**To do**: Records follow. Copy every line with "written".
◇ ◇ ◇ ◇
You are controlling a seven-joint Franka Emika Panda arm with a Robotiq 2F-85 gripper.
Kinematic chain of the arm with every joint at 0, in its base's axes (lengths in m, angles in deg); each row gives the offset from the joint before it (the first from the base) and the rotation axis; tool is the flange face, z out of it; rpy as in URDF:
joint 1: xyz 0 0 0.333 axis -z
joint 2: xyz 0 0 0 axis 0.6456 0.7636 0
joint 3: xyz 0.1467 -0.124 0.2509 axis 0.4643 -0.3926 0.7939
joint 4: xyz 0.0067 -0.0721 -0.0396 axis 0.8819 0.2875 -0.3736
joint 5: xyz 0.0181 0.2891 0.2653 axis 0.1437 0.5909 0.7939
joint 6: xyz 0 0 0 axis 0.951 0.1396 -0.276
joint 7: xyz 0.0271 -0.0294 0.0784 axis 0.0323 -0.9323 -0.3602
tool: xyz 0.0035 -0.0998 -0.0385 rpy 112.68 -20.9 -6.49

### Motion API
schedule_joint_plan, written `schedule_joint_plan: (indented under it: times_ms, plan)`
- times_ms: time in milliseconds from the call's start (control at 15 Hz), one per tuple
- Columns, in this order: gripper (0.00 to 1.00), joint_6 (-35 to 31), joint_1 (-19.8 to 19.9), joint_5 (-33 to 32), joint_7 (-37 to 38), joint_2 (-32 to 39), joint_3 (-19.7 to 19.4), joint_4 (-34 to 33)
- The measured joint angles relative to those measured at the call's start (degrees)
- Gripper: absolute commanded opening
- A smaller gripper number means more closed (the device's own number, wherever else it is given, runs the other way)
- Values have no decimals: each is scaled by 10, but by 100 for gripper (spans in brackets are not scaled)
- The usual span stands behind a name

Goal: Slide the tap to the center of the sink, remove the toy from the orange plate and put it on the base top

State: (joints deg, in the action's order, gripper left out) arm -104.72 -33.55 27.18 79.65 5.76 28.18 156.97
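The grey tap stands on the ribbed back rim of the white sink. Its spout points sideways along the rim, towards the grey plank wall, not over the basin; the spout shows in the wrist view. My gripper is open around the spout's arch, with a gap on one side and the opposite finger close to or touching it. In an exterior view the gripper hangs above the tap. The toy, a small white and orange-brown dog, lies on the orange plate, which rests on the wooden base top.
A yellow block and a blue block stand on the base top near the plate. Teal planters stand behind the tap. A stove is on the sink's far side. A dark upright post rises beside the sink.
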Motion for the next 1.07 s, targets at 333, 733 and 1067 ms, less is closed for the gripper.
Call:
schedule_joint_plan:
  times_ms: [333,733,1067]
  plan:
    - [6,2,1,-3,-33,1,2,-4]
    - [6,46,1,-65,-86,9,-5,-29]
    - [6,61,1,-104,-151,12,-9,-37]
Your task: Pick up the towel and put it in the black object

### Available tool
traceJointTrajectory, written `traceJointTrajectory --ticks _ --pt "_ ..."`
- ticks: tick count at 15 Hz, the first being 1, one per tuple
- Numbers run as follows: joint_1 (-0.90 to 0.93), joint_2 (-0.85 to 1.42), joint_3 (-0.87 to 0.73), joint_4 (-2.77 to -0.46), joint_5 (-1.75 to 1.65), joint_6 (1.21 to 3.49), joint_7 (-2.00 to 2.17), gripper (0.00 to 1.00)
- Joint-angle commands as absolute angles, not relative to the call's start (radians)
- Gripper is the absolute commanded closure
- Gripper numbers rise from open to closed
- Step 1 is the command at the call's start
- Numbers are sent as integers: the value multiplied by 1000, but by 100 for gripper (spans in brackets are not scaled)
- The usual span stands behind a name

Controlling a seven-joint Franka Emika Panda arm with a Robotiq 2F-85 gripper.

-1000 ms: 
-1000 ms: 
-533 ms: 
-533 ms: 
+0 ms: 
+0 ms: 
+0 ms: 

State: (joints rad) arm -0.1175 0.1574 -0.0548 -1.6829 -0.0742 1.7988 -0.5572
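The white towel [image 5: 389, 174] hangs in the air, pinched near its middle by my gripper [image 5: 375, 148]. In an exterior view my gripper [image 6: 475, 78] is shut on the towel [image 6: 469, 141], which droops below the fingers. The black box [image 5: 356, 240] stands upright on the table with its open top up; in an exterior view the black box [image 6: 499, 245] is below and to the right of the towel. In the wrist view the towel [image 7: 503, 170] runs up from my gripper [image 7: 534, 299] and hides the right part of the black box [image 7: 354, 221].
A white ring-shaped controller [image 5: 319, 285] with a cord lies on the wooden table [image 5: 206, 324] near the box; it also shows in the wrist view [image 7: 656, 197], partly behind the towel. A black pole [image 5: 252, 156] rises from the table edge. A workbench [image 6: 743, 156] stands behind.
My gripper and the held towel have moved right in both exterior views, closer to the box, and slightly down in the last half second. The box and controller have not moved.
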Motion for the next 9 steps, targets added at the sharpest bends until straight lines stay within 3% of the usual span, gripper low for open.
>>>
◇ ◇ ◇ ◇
**Answer to this exercise**:
schedule_joint_plan, written `schedule_joint_plan: (indented under it: times_ms, plan)`
traceJointTrajectory, written `traceJointTrajectory --ticks _ --pt "_ ..."`

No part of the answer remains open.